И когда это слово заполонило все вокруг, мне показалось, что филологи, со свойственной революционерам удалью, попытались занять место художников. Причем делали они это с некоторой надменностью и заносчивостью, свойственной слишком бодрому сознанию, которое полагает, что лучше понимает проблемы искусства, чем художники, его делающие. Вообще, тогда происходило много подмен. Стали нарождаться бесконечные впоследствии культурологи и «кураторы» – слова жуткие, звучат как ругательство или идеологический приговор. Эти персонажи ничего не умели в искусстве, но пытались все объяснять, в том числе и как и куда идти и чуть ли не «что делать». Во всем этом проявлялась высокая степень научности и рассудка. Мне это напоминало научный марк-систско-ленинский метод, с надоевшими еще в школе и институте «базисами» и «надстройками», который самонадеянно претендовал на универсальное знание и объяснение всего вокруг. Позже, в рамках этого метода, в культурологической практике такого «онаученного» интеллектуализма появились слова «стратегия», «радикальность», смысл которых явно был заимствован из политэкономии. Возникли соображения о «смерти художника», «смерти искусства», критерий «чем хуже, тем лучше». Весь этот псевдоинтеллектуальный в основе своей филологический бред распространялся со страшной силой. Складывалось впечатление, что пришедшие в искусство интеллектуалы-говоруны состязаются в софистике. За произнесенные кем-нибудь ненароком слова «Бог», «духовность», «искренность» и т. п. человек высмеивался и подвергался обструкции. Культурный контекст высокомерно принял позу альфы и омеги для искусства.
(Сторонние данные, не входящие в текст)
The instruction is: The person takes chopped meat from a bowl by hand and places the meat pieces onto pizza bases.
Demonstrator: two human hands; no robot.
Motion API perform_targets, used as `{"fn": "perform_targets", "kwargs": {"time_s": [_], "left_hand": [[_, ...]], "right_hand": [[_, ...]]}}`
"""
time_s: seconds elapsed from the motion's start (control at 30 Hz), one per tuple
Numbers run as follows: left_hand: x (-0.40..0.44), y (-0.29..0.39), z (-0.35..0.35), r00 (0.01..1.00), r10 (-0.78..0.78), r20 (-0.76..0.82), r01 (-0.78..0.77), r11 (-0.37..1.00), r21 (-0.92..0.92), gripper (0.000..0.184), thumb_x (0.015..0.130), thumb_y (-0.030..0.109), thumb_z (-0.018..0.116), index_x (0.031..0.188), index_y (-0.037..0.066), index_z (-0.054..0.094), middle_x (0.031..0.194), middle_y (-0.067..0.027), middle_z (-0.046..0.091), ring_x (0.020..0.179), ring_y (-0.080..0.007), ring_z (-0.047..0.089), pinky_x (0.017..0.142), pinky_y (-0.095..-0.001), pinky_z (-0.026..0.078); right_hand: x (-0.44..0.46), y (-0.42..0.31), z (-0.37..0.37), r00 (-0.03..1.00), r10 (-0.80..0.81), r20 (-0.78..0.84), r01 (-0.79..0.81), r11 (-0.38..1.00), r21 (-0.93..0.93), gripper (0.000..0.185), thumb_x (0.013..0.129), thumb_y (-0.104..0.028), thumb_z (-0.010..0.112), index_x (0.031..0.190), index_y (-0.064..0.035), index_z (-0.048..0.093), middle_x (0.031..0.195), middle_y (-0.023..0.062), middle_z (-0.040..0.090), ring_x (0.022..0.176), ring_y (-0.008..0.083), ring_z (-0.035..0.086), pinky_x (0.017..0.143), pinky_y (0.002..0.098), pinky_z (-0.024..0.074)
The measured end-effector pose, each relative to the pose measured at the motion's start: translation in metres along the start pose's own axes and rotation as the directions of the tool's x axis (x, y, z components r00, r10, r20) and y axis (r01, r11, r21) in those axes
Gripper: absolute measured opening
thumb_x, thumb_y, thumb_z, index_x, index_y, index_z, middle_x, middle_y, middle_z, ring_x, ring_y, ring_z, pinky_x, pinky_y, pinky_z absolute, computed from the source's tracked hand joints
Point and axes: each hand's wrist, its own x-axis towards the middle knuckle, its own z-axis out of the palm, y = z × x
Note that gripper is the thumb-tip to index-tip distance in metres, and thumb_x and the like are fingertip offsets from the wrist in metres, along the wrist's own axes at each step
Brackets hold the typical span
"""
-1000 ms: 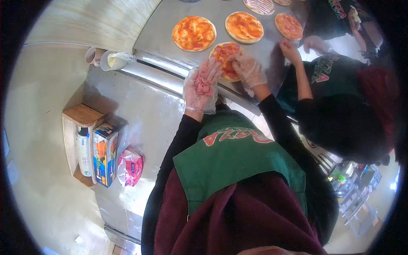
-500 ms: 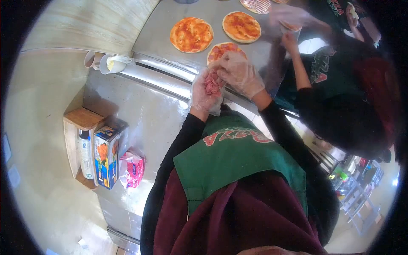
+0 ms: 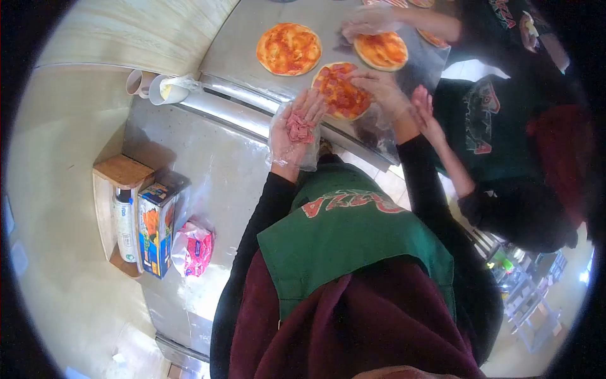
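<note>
My left hand (image 3: pixel 291 142), in a clear plastic glove, is turned palm up with a small heap of chopped ham (image 3: pixel 300 128) on it. My right hand (image 3: pixel 386 95), gloved too and slightly blurred, reaches over the right edge of a pizza base (image 3: pixel 341 101) with its fingers stretched out. Red sauce and scattered ham pieces cover that base. Beyond it, a sauced base (image 3: pixel 289 50) lies to the left and another sauced base (image 3: pixel 380 52) to the right.
A co-worker's gloved hand (image 3: pixel 372 24) is over the far right base; their other hand (image 3: pixel 429 117) is beside my right wrist. Mugs (image 3: pixel 167 91) stand left of the steel table (image 3: pixel 237 38). A blue box (image 3: pixel 158 227) and pink packet (image 3: pixel 197 249) occupy the left counter.
My hands have moved apart: the right went over the near base, the left drew down and left with the ham. The co-worker's gloved hand moved left over the far base.
</note>
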Motion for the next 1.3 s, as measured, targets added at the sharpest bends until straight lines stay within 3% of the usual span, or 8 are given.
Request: {"fn": "perform_targets", "kwargs": {"time_s": [0.13,0.23,0.37,0.43,0.83,1.07,1.17,1.3], "left_hand": [[0.007,-0.009,0.001,0.999,-0.051,0.005,0.051,0.998,0.025,0.050,0.099,0.024,0.030,0.139,-0.005,0.031,0.141,-0.0214,0.039,0.129,-0.0331,0.041,0.110,-0.0432,0.031],[0.009,-0.017,0.006,0.998,-0.048,-0.045,0.052,0.995,0.086,0.048,0.099,0.025,0.029,0.137,-0.005,0.034,0.137,-0.0200,0.044,0.126,-0.0315,0.045,0.109,-0.0416,0.033],[0.016,-0.017,0.002,0.994,-0.074,-0.077,0.078,0.996,0.051,0.047,0.099,0.026,0.030,0.134,-0.004,0.039,0.130,-0.0179,0.051,0.121,-0.0290,0.050,0.107,-0.0408,0.035],[0.017,-0.019,-0.003,0.995,-0.079,-0.054,0.082,0.996,0.047,0.047,0.099,0.027,0.031,0.133,-0.004,0.040,0.130,-0.0180,0.052,0.120,-0.0281,0.051,0.105,-0.0400,0.037],[0.019,-0.021,-0.007,0.995,-0.069,-0.066,0.070,0.997,0.024,0.044,0.098,0.027,0.039,0.128,-0.003,0.047,0.122,-0.0146,0.057,0.111,-0.0243,0.056,0.099,-0.0363,0.041],[0.016,-0.020,-0.002,0.996,-0.070,-0.053,0.075,0.992,0.105,0.045,0.098,0.028,0.039,0.130,-0.003,0.047,0.119,-0.0132,0.059,0.107,-0.0228,0.057,0.097,-0.0350,0.042],[0.019,-0.021,-0.011,0.995,-0.087,-0.040,0.090,0.992,0.091,0.047,0.096,0.026,0.041,0.131,-0.004,0.045,0.125,-0.0125,0.056,0.113,-0.0230,0.054,0.099,-0.0357,0.040],[0.019,-0.020,-0.016,0.994,-0.101,-0.029,0.103,0.993,0.063,0.045,0.095,0.026,0.043,0.129,-0.003,0.048,0.118,-0.0108,0.059,0.105,-0.0200,0.057,0.090,-0.0319,0.045]], "right_hand": [[-0.018,-0.014,0.019,0.989,-0.076,0.123,0.053,0.982,0.182,0.024,0.082,-0.018,0.068,0.100,-0.0028,0.069,0.090,0.0006,0.067,0.084,0.0101,0.060,0.077,0.0229,0.0470],[-0.023,-0.018,0.036,0.990,0.026,0.141,-0.018,0.998,-0.057,0.021,0.082,-0.019,0.066,0.097,-0.0053,0.070,0.087,0.0042,0.068,0.083,0.0126,0.061,0.078,0.0250,0.0473],[-0.025,-0.019,0.057,0.951,-0.305,0.038,0.300,0.893,-0.335,0.019,0.082,-0.020,0.060,0.091,-0.0048,0.068,0.084,0.0131,0.066,0.082,0.0240,0.063,0.079,0.0331,0.0478],[-0.036,-0.036,0.057,0.884,-0.463,0.067,0.405,0.686,-0.604,0.021,0.082,-0.021,0.058,0.089,-0.0036,0.067,0.085,0.0170,0.065,0.084,0.0300,0.063,0.079,0.0377,0.0475],[-0.044,-0.042,0.065,0.863,-0.502,0.058,0.391,0.590,-0.707,0.019,0.080,-0.022,0.058,0.088,-0.0062,0.067,0.088,0.0172,0.063,0.087,0.0329,0.060,0.079,0.0429,0.0465],[-0.034,-0.029,0.060,0.926,-0.364,0.100,0.365,0.793,-0.488,0.021,0.082,-0.022,0.055,0.083,-0.0060,0.067,0.083,0.0174,0.062,0.086,0.0345,0.060,0.079,0.0425,0.0468],[-0.040,-0.041,0.060,0.906,-0.410,0.109,0.378,0.663,-0.646,0.020,0.082,-0.022,0.055,0.085,-0.0061,0.066,0.084,0.0164,0.062,0.086,0.0342,0.060,0.077,0.0430,0.0478],[-0.039,-0.036,0.067,0.887,-0.452,0.094,0.365,0.563,-0.741,0.019,0.082,-0.023,0.056,0.087,-0.0067,0.065,0.086,0.0156,0.062,0.084,0.0331,0.061,0.073,0.0433,0.0500]]}}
В семидесятые годы эти новые персонажи проникли в сферу искусства. Со временем они настолько заполонили культуру, что живому действию персоны художника, похоже, места не осталось. Словообразование «тотальная инсталляция», например, не просто напоминает идеологему «советское искусство», а онтологически срастается с ней. Видимо, каждому периоду истории присущи свои «книжники и фарисеи». Сейчас ими стали культурологи и кураторы. Именно государственное фарисейство в 1960-х годах ХХ века послужило причиной появления «Другого искусства», т. е. искусства живого, человеческого. А вот сейчас из недр культуры и даже из того самого «нонконформизма» появилось это научное (наученное бесчеловечной системой) племя, желающее навязать художнику разные стратегии. Искусство же растет из единицы человеческой личности. Искусство – это персональное дело и живая, самоорганизующаяся система, чуждая политике, идеологии, экономике или еще чему-то внешнему по отношению к себе. И уж конечно, искусство и догматика – вещи несовместные. Я убежден, что есть априорные законы, ограничивающие произвол человеческой глупости и разного рода искушений. Например, желания выстраивать стратегию в искусстве или разводить на месте искусства цинизм, вменяя его себе в заслугу, как некое художественное качество…
В общем, в семидесятых наше «другое» искусство наводнили говорящие художники, филологи, культурологи и т. п. Тут-то и произошел странный слом. Часть искусства, в силу этой новой нарративности и сопутствующей ей непременной, во что бы то ни стало, радикальности, перестало быть самим собой и стало напоминать политику и спорт. В конце концов появился-таки в нашей культуре дуальный художник № 1, транслирующий в средствах массовой информации, применительно к своему первому месту, выражение «высшая лига»…
При этом я не хочу утверждать, что мое желание «увидеть бесконечность» – единственно правильное движение. Художник я или нет, это скажут другие.
К идее бесконечности я пришел еще в школе, учась в МСХШ. В одном классе со мною учились, например, Ваня Тимашев (уже тогда читавший в оригинале Марселя Пруста) и фантастический эрудит Женя Барабанов. Ученики нашей школы казались более продвинутыми в культуре, чем дети из общеобразовательной.
Так вот, я стал параллельно с увлечениями молодости – танцами, спортом, девочками – рисовать эту волнующую бесконечность, как я ее себе представлял. Интересно то, что бесконечность – как объективная реальность – явно не производила такого волнующего впечатления на других моих тогдашних приятелей – только на меня. А потом, после посещения Библиотеки иностранной литературы, я понял, что мои рисунки, инспирированные бесконечностью, могут являться искусством!
Моим любимым художником был Малевич. Кто-то мне сказал, что есть такой художник; я увидел сначала его репродукции в книгах, которые нам показывал Алексей Борисович Певзнер (младший брат Наума Габо и Антуана Певзнера), а потом воочию – в коллекции Костаки. Георгий Дионисович, правда, больше любил Клюна. В его же коллекции я увидел практически весь русский авангард. «Белое Ничто» Малевича, о чем я узнал из самиздатских его трактатов, очень роднилось с моим представлением о бесконечности, хотя у меня были другие ее обозначения, в основном различные модификации спиралей.